• Dataset section:
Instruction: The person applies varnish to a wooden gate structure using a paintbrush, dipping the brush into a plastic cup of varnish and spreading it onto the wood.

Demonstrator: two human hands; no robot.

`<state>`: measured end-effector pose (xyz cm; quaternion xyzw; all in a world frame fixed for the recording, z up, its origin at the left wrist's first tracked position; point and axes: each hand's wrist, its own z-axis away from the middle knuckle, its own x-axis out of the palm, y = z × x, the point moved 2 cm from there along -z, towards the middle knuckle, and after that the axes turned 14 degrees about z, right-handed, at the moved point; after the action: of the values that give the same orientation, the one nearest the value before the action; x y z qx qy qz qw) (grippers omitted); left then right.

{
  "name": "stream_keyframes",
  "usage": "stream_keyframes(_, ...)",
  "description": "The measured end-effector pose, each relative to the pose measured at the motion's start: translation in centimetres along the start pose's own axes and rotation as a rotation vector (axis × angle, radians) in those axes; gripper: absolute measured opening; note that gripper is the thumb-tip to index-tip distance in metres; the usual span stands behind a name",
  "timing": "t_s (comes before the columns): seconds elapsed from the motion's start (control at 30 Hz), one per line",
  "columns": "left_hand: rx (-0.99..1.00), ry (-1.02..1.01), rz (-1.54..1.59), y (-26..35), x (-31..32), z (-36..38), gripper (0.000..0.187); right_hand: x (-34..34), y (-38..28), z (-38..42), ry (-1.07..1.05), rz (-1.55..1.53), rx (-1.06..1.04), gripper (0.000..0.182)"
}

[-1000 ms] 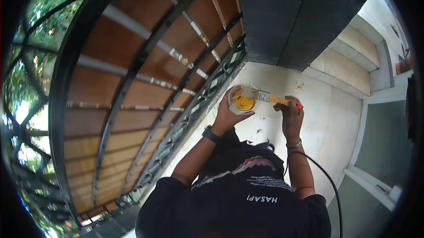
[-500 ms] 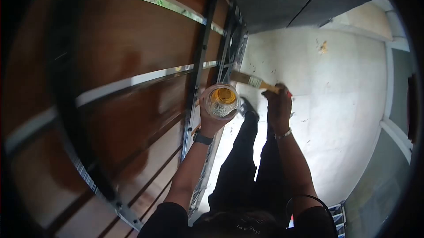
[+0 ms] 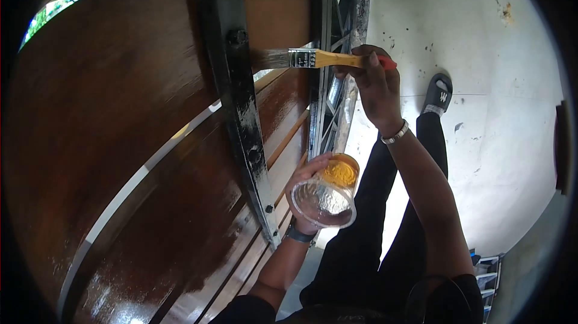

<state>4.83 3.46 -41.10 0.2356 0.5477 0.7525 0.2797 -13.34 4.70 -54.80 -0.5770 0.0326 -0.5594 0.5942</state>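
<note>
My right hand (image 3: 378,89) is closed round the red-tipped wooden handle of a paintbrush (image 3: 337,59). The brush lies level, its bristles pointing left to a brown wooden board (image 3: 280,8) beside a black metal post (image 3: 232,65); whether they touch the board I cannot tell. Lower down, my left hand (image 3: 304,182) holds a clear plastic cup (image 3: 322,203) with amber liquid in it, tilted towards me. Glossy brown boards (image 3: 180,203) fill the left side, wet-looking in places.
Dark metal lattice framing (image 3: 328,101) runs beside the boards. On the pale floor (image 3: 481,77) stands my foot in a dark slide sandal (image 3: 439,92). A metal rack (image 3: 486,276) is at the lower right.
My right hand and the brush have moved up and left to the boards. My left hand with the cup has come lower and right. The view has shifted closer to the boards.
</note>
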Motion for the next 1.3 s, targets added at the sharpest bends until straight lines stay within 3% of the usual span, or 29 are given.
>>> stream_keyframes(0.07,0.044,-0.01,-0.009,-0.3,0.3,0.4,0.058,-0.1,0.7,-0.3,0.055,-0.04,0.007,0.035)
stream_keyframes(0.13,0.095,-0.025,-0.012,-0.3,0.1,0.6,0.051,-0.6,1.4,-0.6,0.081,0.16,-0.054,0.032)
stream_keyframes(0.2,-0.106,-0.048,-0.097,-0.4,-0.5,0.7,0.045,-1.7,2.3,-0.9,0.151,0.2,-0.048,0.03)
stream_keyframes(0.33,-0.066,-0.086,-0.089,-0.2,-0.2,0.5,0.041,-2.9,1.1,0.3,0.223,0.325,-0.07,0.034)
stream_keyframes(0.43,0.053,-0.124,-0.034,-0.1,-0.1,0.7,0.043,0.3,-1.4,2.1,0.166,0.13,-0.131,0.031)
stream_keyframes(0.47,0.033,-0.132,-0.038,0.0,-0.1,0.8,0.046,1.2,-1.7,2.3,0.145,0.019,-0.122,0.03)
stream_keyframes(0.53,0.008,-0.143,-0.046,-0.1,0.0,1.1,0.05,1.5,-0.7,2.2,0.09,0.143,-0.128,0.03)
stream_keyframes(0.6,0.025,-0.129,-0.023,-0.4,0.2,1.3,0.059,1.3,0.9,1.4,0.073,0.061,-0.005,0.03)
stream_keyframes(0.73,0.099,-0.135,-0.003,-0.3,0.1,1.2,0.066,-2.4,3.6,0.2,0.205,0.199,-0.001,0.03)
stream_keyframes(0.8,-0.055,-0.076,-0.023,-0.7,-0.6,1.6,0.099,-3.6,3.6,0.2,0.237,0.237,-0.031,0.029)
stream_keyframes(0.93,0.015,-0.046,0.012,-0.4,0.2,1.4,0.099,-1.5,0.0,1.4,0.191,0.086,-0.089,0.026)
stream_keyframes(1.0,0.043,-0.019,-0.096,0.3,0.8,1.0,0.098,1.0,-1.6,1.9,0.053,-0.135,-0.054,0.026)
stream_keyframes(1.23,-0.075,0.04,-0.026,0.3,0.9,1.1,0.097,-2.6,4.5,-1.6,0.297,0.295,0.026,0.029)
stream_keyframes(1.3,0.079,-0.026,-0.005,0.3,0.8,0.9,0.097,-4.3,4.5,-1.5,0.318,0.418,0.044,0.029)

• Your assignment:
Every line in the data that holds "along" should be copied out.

• Written solution:
`<state>`: measured end-effector pose (xyz cm; quaternion xyzw; all in a world frame fixed for the recording, z up, its origin at the left wrist's first tracked position; point and axes: each hand's wrist, its own z-axis away from the middle knuckle, its own x-axis out of the palm, y = z × x, the point moved 2 cm from there along -z, towards the middle knuckle, and after that the axes turned 14 degrees about z, right-handed, at the moved point; after the action: of the values that give the same orientation, the one nearest the value before the action; x y z qx qy qz qw) (grippers omitted); left then right.
  "description": "The measured end-effector pose, each relative to the pose measured at the motion's start: translation in centimetres along the start pose's own axes and rotation as a rotation vector (axis × angle, radians) in those axes; gripper: absolute measured opening; note that gripper is the thumb-tip to index-tip distance in metres; the usual span stands behind a name",

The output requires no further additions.